- **Work to be completed**
Of the lines in the data below, write out exactly those from the one holding "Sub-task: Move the" through the one holding "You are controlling", both included.

- **Recorded data**
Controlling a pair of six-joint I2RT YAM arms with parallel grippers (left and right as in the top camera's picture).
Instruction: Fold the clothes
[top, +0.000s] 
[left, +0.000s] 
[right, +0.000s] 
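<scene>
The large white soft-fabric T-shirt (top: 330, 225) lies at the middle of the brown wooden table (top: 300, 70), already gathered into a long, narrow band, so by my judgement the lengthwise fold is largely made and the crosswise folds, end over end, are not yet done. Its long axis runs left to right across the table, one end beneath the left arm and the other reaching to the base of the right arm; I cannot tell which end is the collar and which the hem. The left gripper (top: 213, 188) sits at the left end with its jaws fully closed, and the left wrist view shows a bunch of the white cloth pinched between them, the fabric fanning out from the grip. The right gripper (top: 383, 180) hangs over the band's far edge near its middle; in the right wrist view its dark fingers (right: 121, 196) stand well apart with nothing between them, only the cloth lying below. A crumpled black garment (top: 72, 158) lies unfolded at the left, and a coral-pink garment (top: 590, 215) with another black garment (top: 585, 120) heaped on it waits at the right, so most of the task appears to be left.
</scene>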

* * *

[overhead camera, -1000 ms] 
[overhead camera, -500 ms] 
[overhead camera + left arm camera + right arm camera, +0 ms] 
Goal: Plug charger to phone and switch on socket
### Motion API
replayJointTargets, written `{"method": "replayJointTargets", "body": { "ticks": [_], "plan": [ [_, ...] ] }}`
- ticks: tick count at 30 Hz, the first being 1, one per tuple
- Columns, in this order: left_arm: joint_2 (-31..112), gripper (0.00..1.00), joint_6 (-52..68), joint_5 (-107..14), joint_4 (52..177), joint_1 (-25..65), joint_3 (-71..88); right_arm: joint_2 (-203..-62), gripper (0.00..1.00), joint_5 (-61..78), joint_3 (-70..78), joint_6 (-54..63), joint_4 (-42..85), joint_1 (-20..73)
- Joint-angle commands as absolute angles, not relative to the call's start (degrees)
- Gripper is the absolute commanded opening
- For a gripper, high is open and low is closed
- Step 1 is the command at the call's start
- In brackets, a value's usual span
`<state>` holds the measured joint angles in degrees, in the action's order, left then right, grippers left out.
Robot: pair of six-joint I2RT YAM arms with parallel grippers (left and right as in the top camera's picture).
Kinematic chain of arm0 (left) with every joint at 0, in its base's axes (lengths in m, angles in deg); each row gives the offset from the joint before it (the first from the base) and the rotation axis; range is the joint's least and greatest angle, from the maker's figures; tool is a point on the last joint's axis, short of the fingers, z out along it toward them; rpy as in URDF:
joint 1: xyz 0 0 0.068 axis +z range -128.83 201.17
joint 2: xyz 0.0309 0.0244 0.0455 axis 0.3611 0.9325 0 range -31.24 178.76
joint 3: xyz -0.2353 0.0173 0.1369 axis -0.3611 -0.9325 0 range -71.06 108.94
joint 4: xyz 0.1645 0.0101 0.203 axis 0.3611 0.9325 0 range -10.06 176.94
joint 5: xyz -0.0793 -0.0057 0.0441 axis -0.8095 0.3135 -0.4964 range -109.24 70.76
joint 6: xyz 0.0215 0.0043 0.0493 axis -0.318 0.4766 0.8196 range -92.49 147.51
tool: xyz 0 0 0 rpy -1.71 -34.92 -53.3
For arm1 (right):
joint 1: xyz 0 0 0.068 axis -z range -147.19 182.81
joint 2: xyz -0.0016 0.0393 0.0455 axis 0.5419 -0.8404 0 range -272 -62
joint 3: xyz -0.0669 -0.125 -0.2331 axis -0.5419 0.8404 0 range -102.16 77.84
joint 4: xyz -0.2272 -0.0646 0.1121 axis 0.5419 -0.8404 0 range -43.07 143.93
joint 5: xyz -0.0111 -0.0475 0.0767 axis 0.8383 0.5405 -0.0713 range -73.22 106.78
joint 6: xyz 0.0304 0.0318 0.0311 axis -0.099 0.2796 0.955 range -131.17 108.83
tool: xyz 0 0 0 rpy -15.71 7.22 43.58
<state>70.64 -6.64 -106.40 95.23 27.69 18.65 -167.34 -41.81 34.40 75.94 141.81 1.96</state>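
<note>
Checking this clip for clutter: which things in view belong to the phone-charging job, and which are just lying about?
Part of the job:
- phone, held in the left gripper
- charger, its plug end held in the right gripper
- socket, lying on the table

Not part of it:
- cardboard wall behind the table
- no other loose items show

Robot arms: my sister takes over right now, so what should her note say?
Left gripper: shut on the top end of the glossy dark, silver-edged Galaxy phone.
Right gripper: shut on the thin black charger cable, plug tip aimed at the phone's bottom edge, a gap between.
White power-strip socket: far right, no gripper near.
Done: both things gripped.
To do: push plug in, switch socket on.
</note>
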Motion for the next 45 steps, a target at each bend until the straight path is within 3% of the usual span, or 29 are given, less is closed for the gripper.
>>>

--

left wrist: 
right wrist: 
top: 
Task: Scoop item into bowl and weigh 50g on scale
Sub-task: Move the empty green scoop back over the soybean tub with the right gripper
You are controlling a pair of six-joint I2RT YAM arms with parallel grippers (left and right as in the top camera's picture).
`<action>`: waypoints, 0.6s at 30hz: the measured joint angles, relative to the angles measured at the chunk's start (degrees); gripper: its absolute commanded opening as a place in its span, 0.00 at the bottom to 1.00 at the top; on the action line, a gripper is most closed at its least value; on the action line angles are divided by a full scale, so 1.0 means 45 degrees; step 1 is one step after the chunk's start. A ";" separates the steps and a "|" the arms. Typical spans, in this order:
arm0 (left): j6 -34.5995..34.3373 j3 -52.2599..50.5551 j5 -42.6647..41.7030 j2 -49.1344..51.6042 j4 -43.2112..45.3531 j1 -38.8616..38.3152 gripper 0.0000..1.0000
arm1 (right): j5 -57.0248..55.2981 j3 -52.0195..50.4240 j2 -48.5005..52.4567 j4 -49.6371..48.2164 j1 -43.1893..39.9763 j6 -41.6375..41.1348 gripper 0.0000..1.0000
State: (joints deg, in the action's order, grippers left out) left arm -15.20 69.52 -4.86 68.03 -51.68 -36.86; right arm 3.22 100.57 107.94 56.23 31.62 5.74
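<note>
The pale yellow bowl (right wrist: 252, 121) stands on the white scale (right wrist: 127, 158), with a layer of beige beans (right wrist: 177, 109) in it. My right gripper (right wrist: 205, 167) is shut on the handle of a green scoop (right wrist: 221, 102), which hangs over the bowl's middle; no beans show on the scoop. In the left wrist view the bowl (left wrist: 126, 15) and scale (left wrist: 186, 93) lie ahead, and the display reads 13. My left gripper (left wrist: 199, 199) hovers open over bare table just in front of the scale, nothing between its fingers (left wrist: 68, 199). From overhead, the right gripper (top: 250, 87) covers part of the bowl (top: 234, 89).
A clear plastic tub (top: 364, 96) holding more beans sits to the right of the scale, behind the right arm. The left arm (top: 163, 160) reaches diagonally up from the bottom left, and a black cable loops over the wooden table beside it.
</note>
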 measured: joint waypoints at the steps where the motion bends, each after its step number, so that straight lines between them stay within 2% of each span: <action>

- **Answer box**
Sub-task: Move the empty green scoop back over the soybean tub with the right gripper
You are controlling a pair of six-joint I2RT YAM arms with parallel grippers (left and right as in the top camera's picture).

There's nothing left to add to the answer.